When you’re rich, famous and don’t want your old friends the paparazzi stalking you to get the first pictures of you “STEPPING OUT AFTER THE DIVORCE NEWS,” you pack up your kids and fly off to your house in the Bahamas. Every casino in the Bahamas is calling in their best counting cards catcher, because Ben Affleck is there right now.
Page Six, TMZ, UsWeekly and every other media outlet who was on the CC list that Bennifer 2.0’s publicist sent out say that right around the time they announced that their marriage was done, they traveled to the Caribbean. Page Six’s source says that Ben and Jennifer Garner’s first priority is their three kids and they knew that if they stayed in L.A. the paps would’ve followed them around while screaming, “Oh, oh, so now that you’re getting a divorce you want nothing to do with us?

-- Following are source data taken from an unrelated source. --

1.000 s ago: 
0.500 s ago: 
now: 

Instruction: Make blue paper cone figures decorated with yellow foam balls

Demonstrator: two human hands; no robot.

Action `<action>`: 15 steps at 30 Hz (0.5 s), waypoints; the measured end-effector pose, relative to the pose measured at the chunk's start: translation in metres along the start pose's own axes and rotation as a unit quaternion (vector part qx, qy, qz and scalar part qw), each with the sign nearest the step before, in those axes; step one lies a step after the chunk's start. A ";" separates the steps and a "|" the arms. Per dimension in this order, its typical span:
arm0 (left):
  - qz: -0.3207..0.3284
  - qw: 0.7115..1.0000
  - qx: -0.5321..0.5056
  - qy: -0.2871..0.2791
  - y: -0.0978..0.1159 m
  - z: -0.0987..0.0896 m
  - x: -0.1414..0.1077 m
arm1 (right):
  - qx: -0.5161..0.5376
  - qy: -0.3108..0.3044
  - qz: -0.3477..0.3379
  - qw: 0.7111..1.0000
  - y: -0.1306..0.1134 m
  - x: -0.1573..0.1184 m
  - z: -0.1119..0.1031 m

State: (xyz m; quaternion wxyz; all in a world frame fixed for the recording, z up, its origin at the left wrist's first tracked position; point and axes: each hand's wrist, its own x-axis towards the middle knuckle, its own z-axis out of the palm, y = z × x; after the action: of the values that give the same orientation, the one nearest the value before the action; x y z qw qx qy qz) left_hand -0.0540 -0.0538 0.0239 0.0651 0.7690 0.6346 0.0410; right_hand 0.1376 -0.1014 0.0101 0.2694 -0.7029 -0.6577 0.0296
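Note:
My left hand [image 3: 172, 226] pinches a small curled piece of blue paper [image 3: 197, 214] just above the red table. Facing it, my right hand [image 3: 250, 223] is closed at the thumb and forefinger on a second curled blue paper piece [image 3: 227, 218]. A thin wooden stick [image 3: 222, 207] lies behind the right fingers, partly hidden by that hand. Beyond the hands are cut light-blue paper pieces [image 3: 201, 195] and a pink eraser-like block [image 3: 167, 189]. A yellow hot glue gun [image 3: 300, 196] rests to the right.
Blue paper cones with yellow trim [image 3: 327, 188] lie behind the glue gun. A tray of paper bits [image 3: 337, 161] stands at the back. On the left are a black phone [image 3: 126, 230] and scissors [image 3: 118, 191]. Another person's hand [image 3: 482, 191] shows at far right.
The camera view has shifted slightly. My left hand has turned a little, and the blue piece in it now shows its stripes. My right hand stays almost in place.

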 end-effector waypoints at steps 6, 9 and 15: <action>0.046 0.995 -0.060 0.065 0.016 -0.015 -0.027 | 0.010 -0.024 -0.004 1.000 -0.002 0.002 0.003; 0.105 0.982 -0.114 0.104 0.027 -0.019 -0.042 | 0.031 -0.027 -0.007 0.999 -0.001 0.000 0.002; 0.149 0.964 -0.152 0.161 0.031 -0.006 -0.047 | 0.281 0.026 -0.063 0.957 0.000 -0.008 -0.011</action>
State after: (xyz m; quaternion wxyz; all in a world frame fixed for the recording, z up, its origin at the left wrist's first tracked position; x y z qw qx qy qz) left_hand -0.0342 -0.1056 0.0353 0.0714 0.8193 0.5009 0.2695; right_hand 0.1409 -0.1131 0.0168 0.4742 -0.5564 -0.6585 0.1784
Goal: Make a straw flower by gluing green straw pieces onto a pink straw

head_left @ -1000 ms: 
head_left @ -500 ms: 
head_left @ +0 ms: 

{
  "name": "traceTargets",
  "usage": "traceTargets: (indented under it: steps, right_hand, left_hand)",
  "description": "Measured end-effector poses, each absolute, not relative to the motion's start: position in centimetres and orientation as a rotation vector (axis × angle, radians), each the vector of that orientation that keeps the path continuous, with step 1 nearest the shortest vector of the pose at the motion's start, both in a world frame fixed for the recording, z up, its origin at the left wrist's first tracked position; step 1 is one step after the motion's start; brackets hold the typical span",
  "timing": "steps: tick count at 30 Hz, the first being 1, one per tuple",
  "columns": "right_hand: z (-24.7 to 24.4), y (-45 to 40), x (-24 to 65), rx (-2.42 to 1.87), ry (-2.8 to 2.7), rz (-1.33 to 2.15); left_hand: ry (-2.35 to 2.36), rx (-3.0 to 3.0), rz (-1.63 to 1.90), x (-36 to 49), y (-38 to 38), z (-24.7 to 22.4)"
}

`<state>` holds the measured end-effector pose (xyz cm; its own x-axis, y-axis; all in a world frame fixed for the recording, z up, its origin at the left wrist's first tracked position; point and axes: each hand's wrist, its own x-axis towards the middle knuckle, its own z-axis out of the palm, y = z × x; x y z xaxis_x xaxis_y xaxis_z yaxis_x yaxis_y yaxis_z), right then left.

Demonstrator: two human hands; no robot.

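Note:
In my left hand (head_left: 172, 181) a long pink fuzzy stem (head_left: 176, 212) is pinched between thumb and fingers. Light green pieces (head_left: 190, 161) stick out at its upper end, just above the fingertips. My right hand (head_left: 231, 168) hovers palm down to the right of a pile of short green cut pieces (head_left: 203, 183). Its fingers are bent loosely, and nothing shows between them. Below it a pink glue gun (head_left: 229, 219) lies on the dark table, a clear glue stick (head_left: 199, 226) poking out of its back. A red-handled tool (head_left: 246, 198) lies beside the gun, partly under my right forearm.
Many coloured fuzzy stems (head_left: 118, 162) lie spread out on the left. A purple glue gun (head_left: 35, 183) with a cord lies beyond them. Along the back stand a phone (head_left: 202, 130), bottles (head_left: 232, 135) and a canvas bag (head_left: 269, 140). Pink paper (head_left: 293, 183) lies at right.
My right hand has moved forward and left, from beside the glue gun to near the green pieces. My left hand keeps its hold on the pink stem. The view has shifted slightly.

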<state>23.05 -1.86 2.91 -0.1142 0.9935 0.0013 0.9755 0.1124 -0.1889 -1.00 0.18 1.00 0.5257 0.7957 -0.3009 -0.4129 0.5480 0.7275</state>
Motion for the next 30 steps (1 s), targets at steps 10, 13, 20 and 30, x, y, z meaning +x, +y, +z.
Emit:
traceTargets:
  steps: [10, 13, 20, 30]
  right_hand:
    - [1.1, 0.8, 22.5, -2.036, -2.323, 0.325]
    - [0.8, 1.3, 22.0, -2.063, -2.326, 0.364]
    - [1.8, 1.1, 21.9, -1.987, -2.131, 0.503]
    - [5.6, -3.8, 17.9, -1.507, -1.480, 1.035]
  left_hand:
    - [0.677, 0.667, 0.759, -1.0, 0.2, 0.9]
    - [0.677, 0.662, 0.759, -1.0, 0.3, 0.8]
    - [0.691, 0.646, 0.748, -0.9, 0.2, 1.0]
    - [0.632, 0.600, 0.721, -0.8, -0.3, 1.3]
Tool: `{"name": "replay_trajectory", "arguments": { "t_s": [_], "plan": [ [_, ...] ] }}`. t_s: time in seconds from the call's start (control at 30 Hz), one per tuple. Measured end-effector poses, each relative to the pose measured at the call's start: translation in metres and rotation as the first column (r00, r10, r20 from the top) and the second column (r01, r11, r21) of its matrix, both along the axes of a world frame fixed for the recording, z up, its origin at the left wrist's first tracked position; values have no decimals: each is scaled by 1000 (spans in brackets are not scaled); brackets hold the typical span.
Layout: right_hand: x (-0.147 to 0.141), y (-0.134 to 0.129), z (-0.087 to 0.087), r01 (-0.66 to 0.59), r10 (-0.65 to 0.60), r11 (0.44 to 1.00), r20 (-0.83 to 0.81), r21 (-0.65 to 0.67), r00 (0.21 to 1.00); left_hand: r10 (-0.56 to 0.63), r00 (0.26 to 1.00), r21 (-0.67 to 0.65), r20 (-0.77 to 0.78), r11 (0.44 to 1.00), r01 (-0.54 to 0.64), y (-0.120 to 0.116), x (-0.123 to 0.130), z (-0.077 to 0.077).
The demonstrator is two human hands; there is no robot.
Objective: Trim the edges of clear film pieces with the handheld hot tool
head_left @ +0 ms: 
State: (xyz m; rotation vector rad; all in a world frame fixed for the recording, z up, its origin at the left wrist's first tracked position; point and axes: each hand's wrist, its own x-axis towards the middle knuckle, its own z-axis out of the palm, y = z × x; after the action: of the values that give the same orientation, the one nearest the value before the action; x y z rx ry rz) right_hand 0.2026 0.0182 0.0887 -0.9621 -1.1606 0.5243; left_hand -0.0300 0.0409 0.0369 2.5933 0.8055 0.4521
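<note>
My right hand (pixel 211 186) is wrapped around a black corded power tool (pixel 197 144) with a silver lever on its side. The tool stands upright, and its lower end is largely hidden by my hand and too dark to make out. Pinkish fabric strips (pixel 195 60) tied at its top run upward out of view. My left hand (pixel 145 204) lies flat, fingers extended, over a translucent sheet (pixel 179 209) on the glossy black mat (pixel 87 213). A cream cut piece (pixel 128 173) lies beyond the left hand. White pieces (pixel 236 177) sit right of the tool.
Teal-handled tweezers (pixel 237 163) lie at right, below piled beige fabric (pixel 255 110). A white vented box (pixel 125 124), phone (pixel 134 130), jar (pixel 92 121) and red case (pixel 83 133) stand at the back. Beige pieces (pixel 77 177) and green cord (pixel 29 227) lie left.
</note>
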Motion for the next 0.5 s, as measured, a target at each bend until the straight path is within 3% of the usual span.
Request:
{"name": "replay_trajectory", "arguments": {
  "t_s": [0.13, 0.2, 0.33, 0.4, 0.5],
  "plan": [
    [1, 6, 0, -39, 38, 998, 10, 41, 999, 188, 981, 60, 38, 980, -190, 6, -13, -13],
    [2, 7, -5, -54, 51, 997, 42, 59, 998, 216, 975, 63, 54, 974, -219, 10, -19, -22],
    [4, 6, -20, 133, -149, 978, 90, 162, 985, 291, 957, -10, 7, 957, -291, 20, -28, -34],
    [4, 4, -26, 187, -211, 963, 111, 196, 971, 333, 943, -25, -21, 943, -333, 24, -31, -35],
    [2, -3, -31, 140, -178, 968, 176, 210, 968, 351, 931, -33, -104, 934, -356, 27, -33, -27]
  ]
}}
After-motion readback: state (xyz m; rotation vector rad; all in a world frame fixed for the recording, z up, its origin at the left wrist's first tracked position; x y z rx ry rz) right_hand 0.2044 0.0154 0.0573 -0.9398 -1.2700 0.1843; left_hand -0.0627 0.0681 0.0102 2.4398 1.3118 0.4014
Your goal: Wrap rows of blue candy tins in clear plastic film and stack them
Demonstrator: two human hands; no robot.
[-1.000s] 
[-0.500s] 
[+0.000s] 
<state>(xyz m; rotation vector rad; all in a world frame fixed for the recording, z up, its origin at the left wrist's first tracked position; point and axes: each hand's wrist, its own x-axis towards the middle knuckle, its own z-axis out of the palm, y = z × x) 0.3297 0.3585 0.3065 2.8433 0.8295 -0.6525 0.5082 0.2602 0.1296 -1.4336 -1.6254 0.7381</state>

It’s like that, huh?” Ben and Jennifer just want to spend some quiet family time together in the Bahamas.
UsWeekly’s source says that Ben and Jennifer may have gotten the idea to go on a little post-divorce announcement holiday from his ex-piece Goopy Paltrow. Goopy and Chris Martin went to the Bahamas the day before they announced they were consciously uncoupling. A source says that Ben and Jen want to be just like Goopy and Chris when it comes divorce:
“They are going to try and model their divorce like Gwyneth and Chris. They feel like they have to be mature adults for their children’s sake and that they will figure out the healthiest way to co-parent. They want the kids lives to stay the same and to not have to change just because they aren’t going to be married anymore.”
Since Jen and Ben are trying to copy Goopy and Chris, I’m guessing they’re going to do the same post-marriage cleansing ritual too. Right now, a $2,000/hr shaman from Tibet is cleansing Ben and Jen’s genitals with the smoke from burning organic milk thistle (sage is so 2002) as technicians prepare the beluga whale saliva colonic that will cleanse their insides of all of the shit that built up in there during their marriage crisis.
And People also has another theory as to why their marriage ended. Their marriage didn’t end because of his boozing, gambling or JLo. A source tells them that Ben wanted a “Mad Men-style” family life. Ben wanted to be the moneymaker while Jennifer played the happy little wife at home with their kids.
“He thinks work is your priority and providing money for your family is your priority, and raising the kids day to day and making a nice house is the wife’s priority.”
Well, if Ben really does want that Mad Men life, he should try and get with Betty Draper herself January Jones. What am I saying? January Jones doesn’t want Ben Affleck’s ass. I mean, he’s not with his wife anymore. What’s the point?